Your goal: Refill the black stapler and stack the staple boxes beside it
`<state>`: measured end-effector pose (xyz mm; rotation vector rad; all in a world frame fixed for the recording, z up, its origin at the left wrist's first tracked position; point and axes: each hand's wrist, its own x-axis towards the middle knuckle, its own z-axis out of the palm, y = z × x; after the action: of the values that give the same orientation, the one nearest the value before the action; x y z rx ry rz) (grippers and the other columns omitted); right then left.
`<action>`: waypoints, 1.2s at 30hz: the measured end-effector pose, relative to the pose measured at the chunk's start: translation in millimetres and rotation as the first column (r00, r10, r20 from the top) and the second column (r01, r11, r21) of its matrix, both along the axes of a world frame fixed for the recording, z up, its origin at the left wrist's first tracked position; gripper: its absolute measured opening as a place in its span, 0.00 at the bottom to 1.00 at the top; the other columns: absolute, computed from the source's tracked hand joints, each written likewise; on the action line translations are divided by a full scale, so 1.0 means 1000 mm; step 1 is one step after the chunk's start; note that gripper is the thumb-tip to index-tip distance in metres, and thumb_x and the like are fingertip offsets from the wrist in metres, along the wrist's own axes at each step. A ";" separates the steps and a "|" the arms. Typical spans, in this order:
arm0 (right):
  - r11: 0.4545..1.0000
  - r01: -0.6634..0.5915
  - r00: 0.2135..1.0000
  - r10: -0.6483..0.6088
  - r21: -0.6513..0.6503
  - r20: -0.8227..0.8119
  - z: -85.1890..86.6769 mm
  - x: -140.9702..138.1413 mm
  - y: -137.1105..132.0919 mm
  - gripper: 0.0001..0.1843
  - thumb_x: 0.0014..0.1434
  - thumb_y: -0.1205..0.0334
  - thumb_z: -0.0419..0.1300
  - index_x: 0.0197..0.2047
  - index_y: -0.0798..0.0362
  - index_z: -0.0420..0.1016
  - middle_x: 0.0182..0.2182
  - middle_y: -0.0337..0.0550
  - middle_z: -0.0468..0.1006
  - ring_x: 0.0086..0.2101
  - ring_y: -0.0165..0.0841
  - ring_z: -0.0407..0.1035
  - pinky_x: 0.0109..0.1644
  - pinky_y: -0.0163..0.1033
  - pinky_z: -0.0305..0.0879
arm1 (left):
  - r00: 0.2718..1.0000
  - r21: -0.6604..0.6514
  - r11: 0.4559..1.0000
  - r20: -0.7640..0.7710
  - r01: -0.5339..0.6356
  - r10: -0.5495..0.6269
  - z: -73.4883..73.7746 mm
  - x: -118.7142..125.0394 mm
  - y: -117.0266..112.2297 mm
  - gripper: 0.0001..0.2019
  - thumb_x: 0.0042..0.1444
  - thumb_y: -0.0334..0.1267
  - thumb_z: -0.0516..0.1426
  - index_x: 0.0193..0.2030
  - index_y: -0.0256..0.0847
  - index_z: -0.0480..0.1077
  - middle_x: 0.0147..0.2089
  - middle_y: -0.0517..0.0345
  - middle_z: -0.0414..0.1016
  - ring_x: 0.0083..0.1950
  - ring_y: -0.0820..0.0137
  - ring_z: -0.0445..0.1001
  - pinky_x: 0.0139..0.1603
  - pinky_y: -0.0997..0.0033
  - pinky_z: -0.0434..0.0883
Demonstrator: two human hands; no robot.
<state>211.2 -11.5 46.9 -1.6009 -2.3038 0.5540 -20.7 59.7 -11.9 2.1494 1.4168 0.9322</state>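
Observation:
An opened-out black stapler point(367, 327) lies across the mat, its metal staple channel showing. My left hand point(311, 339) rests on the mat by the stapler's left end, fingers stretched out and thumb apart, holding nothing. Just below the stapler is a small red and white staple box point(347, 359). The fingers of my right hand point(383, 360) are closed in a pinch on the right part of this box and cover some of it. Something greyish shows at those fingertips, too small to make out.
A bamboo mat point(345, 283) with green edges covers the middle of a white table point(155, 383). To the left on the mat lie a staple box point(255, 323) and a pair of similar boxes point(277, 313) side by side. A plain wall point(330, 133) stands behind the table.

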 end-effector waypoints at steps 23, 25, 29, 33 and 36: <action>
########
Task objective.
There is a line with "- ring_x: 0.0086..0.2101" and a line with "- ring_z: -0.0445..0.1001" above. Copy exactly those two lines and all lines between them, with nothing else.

Expected answer.
  - ring_x: 0.0086..0.2101
  - ring_y: -0.0165..0.0841
  - ring_z: -0.0407..0.1035
  - pinky_x: 0.0109..0.1644
  - pinky_y: -0.0163..0.1033
  - pinky_z: -0.0305..0.0879
arm1 (left):
  - r00: 0.2718..1.0000
  - r21: -0.6604..0.6514
  - r11: 0.4559..1.0000
  - r20: -0.7640..0.7710
  - r01: -0.5339..0.6356
  - r10: -0.5495..0.6269
  - z: -73.4883..73.7746 mm
  - x: -118.7142..125.0394 mm
  - y: -117.0266..112.2297 mm
  - gripper: 0.0001..0.2019
  - thumb_x: 0.0042..0.1444
  - thumb_y: -0.0334..0.1267
  - thumb_z: -0.0516..0.1426
  - index_x: 0.0193..0.2030
  - index_y: -0.0256..0.0847
  - index_z: -0.0480..0.1077
  - middle_x: 0.0147..0.2089
  - middle_y: -0.0517..0.0345
  - middle_z: -0.0414..0.1016
  - ring_x: 0.0083..0.1950
  - ring_y: -0.0820..0.0137
  - ring_z: -0.0445..0.1001

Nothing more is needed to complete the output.